→ What you need to do
Would you print the full listing word for word?

--- Information provided Enclosed Below ---

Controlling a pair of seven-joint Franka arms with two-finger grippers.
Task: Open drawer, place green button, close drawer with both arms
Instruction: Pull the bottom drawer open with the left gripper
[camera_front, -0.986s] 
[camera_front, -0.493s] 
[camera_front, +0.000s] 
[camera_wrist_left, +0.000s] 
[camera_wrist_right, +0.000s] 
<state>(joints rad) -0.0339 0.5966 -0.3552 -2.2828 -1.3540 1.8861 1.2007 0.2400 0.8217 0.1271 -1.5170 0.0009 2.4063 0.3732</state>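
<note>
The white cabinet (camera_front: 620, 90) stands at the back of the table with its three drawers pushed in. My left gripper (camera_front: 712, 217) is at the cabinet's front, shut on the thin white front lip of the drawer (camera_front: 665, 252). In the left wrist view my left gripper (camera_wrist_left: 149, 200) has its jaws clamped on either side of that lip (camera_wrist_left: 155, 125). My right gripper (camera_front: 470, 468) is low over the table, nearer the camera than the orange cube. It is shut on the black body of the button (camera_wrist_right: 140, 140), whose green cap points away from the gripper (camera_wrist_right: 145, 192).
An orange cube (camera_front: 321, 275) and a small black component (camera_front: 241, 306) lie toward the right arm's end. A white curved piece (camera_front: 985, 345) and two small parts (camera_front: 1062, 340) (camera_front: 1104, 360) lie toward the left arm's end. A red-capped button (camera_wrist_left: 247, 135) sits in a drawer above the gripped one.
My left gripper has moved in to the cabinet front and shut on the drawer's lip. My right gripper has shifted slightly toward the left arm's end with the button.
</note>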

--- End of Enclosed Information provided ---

→ Solution
Controlling a pair of seven-joint Franka arms with two-finger grippers.
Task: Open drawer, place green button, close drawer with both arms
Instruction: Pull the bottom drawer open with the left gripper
[camera_front, -0.986s] 
[camera_front, -0.493s] 
[camera_front, +0.000s] 
[camera_wrist_left, +0.000s] 
[camera_wrist_right, +0.000s] 
<state>(joints rad) -0.0339 0.5966 -0.3552 -2.2828 -1.3540 1.8861 1.2007 0.2400 0.8217 0.1271 -1.5170 0.0009 2.4063 0.3732</state>
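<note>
The white cabinet (camera_front: 620, 90) stands at the back of the table with its three drawers pushed in. My left gripper (camera_front: 712, 217) is at the cabinet's front, shut on the thin white front lip of the drawer (camera_front: 665, 252). In the left wrist view my left gripper (camera_wrist_left: 149, 200) has its jaws clamped on either side of that lip (camera_wrist_left: 155, 125). My right gripper (camera_front: 470, 468) is low over the table, nearer the camera than the orange cube. It is shut on the black body of the button (camera_wrist_right: 140, 140), whose green cap points away from the gripper (camera_wrist_right: 145, 192).
An orange cube (camera_front: 321, 275) and a small black component (camera_front: 241, 306) lie toward the right arm's end. A white curved piece (camera_front: 985, 345) and two small parts (camera_front: 1062, 340) (camera_front: 1104, 360) lie toward the left arm's end. A red-capped button (camera_wrist_left: 247, 135) sits in a drawer above the gripped one.
My left gripper has moved in to the cabinet front and shut on the drawer's lip. My right gripper has shifted slightly toward the left arm's end with the button.
</note>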

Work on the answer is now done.